Cette pensée universelle diffuse dont vous parlez va-t-elle se coaguler pour offrir une sorte de pensée unique ?

- Nous avons tous cru avec Internet qu'en employant l'anglais, par exemple, cela allait devenir une espèce de machine à homogénéiser. Or, depuis trois ans, on voit qu'Internet devient une énorme machine à diversifier. Il se crée des pages personnelles, bientôt des home channels où chacun fera sa petite chaîne de télé. On a aussi vu qu'il se crée plus de sites non anglophones dans le monde d'aujourd'hui. Internet est une machine à différencier. Ce cerveau planétaire en construction représente, à l'état embryonnaire, l'étape suivante de la complexité de l'espèce humaine. L'étape actuelle la plus complexe, ce sont les villes et les nations. On n'a pas été plus loin dans la complexité.

Il est en train de se créer des choses dont nous n'avons pas de plans, mais dans lesquels nous sommes les cellules et les acteurs. Nous n'avons aucun moyen de planifier cette organisation supérieure; nous ne faisons que constater les résultats. Ce que j'essaie de dire, c'est : regardons dans ce qui a été construit avant si la nature n'est pas économe et si elle n'utilise pas les mêmes patterns qui pourraient nous aider à planifier un peu ce que nous sommes en train de construire.

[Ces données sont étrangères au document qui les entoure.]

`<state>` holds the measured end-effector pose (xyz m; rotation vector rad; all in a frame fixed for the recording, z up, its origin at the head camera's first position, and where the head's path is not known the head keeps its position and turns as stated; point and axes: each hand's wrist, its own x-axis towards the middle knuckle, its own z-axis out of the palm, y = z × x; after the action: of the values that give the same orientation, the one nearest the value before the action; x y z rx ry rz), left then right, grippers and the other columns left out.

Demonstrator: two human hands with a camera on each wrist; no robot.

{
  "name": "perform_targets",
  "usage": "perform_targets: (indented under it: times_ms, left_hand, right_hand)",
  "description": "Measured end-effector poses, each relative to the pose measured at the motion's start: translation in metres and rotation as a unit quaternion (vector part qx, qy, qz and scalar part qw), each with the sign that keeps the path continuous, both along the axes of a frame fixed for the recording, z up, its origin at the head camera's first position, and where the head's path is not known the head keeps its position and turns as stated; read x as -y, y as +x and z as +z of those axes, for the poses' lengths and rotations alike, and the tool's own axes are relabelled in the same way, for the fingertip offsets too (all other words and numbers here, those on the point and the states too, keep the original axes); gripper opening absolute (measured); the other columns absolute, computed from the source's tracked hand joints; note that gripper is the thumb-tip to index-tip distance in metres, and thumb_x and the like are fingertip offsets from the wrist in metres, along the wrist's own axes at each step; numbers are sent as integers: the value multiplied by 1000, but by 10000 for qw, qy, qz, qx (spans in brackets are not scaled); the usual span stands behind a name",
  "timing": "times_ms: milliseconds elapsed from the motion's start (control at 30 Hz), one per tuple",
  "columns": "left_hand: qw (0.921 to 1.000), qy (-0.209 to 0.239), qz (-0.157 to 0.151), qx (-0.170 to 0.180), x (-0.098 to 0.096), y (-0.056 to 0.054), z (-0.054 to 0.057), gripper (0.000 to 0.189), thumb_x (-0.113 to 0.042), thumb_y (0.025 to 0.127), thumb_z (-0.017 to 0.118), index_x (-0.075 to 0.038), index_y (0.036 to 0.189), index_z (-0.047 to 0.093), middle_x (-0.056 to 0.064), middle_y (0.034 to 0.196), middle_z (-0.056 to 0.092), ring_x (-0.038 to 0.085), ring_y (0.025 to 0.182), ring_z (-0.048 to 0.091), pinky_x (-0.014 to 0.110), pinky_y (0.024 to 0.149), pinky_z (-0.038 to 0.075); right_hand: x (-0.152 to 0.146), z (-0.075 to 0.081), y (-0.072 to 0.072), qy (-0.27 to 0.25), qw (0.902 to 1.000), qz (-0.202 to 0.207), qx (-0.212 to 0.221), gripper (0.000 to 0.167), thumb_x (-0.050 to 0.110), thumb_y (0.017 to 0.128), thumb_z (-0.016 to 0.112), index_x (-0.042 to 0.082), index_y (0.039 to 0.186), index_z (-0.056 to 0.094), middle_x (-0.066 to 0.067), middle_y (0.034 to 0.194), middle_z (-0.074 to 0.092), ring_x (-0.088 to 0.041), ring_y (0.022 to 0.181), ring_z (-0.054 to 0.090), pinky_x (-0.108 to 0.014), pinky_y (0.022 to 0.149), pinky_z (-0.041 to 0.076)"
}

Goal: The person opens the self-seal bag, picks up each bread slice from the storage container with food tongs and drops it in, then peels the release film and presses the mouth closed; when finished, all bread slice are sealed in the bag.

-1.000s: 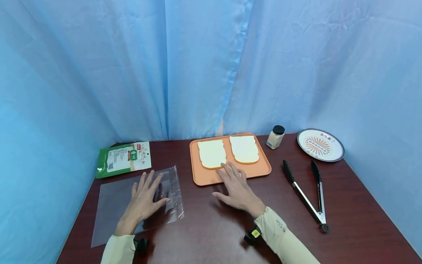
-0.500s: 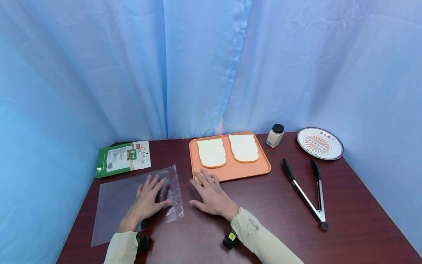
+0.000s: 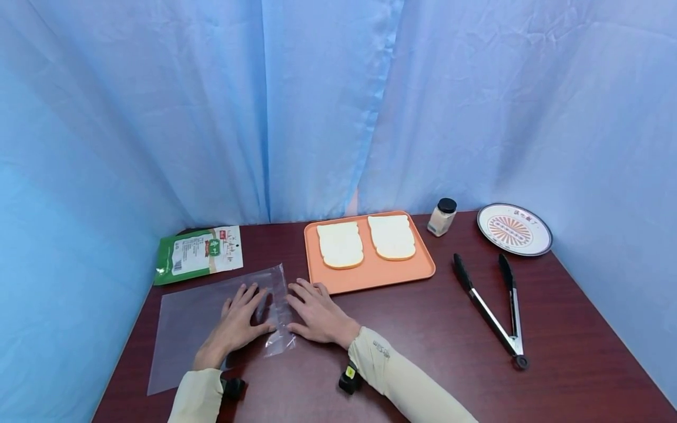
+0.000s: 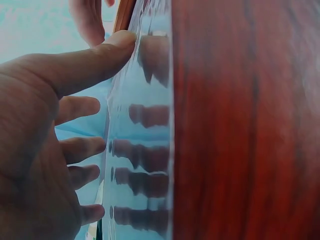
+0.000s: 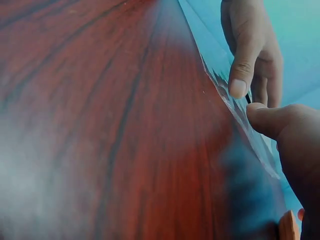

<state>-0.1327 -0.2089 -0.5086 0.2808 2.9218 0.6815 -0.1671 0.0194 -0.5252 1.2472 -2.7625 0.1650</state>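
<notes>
Now the left hand (image 3: pixel 233 329) is resting spread over the clear bag (image 3: pixel 185 329), thumb toward its crinkled edge; in the left wrist view the fingers are lying apart and gripping nothing. The bag is lying flat on the near left of the table (image 3: pixel 571 329). The right hand (image 3: pixel 319 317) is facing it, fingers and thumb parted, tips reaching that same edge; cannot tell whether they are touching the film, and no pinch is showing. This is the fresh change: both hands are now flanking the edge, so, in my judgement, the work is centring on the bag. Half a second ago the right hand was sitting farther right, apart from the bag; a second ago it was hovering by the bread. The left is barely shifting. Farther out, nothing is moving: the tongs (image 3: pixel 492 322) are lying splayed at the right, the packet (image 3: pixel 195 255) is lying just beyond the bag, the orange tray (image 3: pixel 381 279) is carrying two bread slices (image 3: pixel 341 245) side by side. Farther still, the jar (image 3: pixel 441 218) is standing upright near the plate (image 3: pixel 536 238), and the blue curtain (image 3: pixel 328 106) is hanging behind.
</notes>
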Motion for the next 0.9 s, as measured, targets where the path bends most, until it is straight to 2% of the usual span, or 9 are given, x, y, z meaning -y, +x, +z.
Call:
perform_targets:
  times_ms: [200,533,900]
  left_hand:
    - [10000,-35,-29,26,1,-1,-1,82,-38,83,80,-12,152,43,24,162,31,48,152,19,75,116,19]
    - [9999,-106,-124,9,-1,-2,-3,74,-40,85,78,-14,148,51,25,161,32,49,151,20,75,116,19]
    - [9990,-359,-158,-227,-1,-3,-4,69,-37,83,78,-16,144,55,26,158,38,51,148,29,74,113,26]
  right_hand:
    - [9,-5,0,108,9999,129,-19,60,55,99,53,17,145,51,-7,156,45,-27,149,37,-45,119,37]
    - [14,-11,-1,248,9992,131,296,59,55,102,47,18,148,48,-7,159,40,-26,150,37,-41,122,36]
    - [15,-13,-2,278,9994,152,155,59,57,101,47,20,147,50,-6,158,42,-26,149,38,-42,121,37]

Cette collectivité qui émerge, je l'ai appelée le cybionte. Une sorte d'être collectif qui sera un danger ou une chance. On verra bien.

Nous sommes sur les berges de l'an 2000 et nous voilà encore apprentis sorciers...

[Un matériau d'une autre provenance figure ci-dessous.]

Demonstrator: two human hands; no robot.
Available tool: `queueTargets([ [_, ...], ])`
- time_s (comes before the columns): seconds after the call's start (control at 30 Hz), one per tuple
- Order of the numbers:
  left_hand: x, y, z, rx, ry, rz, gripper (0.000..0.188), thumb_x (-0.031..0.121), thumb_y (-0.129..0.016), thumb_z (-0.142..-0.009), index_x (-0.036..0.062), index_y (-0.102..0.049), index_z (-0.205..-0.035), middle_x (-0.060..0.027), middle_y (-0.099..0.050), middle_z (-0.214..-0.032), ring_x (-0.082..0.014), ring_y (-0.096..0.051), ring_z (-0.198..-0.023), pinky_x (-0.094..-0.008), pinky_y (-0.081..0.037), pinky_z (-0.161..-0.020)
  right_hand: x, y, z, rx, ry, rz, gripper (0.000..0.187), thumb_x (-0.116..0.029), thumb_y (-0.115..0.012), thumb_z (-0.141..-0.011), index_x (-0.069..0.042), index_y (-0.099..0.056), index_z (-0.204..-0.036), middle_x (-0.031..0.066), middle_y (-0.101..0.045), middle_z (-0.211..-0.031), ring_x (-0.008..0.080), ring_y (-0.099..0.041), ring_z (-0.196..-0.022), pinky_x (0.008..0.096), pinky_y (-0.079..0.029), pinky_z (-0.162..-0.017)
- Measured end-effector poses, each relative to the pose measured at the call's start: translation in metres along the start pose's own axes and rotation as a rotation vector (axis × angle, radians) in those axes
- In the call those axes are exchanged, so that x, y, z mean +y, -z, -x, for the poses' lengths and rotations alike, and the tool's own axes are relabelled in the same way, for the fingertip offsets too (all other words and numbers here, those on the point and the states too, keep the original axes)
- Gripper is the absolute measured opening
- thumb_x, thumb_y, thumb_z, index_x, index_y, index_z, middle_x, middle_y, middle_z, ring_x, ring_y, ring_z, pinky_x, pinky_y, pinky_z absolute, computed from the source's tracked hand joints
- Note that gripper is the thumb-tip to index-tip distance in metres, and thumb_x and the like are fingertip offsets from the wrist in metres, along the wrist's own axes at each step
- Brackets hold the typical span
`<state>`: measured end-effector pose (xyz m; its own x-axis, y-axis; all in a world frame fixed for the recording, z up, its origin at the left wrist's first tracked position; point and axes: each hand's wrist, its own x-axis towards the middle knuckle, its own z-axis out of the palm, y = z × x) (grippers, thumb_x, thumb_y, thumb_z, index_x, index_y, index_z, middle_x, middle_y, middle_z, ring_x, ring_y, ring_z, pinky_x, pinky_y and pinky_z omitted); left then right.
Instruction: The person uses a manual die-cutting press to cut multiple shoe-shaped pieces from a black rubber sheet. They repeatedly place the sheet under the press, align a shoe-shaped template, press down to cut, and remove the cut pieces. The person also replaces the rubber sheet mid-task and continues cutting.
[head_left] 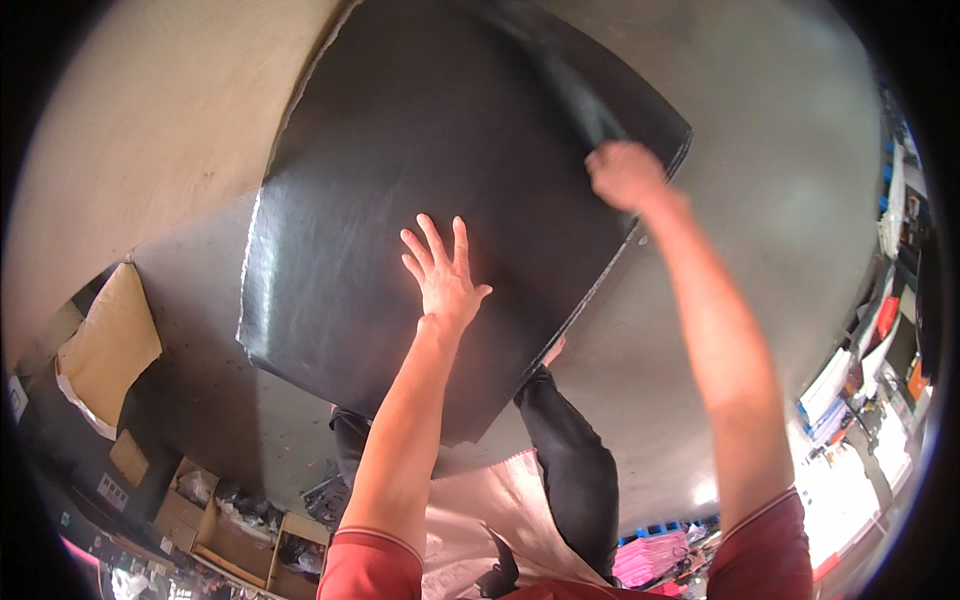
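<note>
A large black sheet (380, 130) with a smooth, leather-like sheen spreads in front of me; its pale, rough edges look layered along the right side. My left hand (449, 285) lies flat near its middle, fingers spread. At the right edge my right hand (627, 176) is closed and slightly blurred. A raised, shiny fold of the sheet runs from the far side down to those fingers, which appear to grip it. The fingertips themselves are hidden.
A pale board (150, 130) lies at the far left, with a tan sheet (112, 345) below it. Open cardboard boxes (235, 540) holding plastic stand at lower left. A pink stack (650, 558) is at lower right; papers and clutter (835, 390) line the right side.
</note>
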<state>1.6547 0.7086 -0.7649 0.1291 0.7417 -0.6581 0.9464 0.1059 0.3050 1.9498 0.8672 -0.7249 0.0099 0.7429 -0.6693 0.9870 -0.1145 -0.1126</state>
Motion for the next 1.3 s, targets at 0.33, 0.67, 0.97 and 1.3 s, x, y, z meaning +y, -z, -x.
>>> queueTargets([
  [0.33,-0.060,0.094,0.173,-0.108,0.319,1.498,0.063,0.038,-0.076,-0.100,0.0006,-0.058,-0.148,-0.0093,-0.068,-0.136,-0.0209,-0.062,-0.124,-0.0384,-0.049,-0.106,-0.191,-0.095,0.294,-0.353,0.311,-0.272,0.031,-0.029,-0.061,-0.102,0.000,-0.071,-0.098,0.0274,-0.074,-0.092,0.0475,-0.073,-0.091,0.0572,-0.059,-0.085],
  [0.67,-0.174,0.120,0.475,-0.092,0.385,1.477,0.049,0.027,-0.068,-0.108,-0.0002,-0.059,-0.148,-0.0063,-0.066,-0.137,-0.0195,-0.059,-0.125,-0.0351,-0.047,-0.107,-0.348,-0.042,0.533,-0.571,0.374,-0.086,0.026,-0.025,-0.061,-0.098,0.001,-0.066,-0.097,0.0272,-0.073,-0.099,0.0467,-0.069,-0.102,0.0563,-0.055,-0.092],
  [0.97,-0.307,0.255,0.621,-0.240,0.264,1.558,0.040,0.022,-0.062,-0.110,-0.0007,-0.063,-0.143,-0.0108,-0.073,-0.128,-0.0194,-0.068,-0.110,-0.0350,-0.055,-0.093,-0.532,0.022,0.675,-0.581,0.440,-0.063,0.029,-0.026,-0.060,-0.099,0.002,-0.064,-0.091,0.0268,-0.070,-0.084,0.0470,-0.068,-0.090,0.0562,-0.054,-0.082],
  [1.3,-0.340,0.375,0.769,0.000,0.035,1.280,0.040,0.025,-0.056,-0.106,-0.0079,-0.065,-0.129,-0.0325,-0.074,-0.111,-0.0431,-0.072,-0.109,-0.0462,-0.053,-0.098,-0.608,0.099,0.775,-0.606,0.767,-0.287,0.034,-0.031,-0.059,-0.105,0.000,-0.066,-0.091,0.0228,-0.068,-0.088,0.0460,-0.065,-0.084,0.0517,-0.054,-0.076],
])
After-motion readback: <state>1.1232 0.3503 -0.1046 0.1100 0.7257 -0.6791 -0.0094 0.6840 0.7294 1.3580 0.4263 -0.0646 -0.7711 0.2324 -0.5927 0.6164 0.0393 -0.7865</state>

- On vit de risques permanents. L'homme est un être qui aime se faire peur... Nous traficotons, nous bricolons, nous n'avons pas de plans. Certains diront tant mieux. D'autres, comme moi, pensent qu'il faut avoir un minimum de connaissances de ce qui s'est passé avant pour au moins essayer d'emprunter des voies pour après...

Plus les techniques de communication progressent, plus les hommes communiquent mal entre eux, d'où des conflits incessants autour du globe. Ne trouvez-vous pas cette équation inquiétante, sinon désespérante ?

- Ça dépend de ce que l'on appelle communiquer mal. Est-ce que les hommes se tapent plus dessus aujourd'hui qu'à l'époque des Croisades ou des guerres de religion ou à l'époque des tribus primitives ? Je ne le crois pas. Ce qui m'inquiète, c'est que plus il y a de moyens de communications, moins il y a de sens dans ce que les gens se disent entre eux. C'est cela qui m'inquiète. Les contacts sont devenus un peu froids ou alors sans intérêt. On parle du temps et d'autres banalités.

Le monde de la recherche est un univers feutré où les neurones travaillent en paix, dans une abstraction relative. Le choc est-il violent lorsque vous vous retrouvez confronté, au cours de vos voyages, aux pays où l'on meurt de faim, par exemple? Comment concilier que l'on soit sur la même planète ?

- C'est sûr. Nous vivons, nous les scientifiques, dans un monde intellectuellement et matériellement privilégié. Moi, j'ai l'attitude immédiate face aux drames et aux décalages que nous vivons de l'enseignant qui veut aider. J'ai dans ma nature le souci de donner, d'offrir de partager. C'est peut-être de l'altruisme, mais j'ai envie d'aider à changer le monde par les gens. Je crois avoir une âme d'enseignant. Ce qui est certain: c'est le plus beau métier du monde.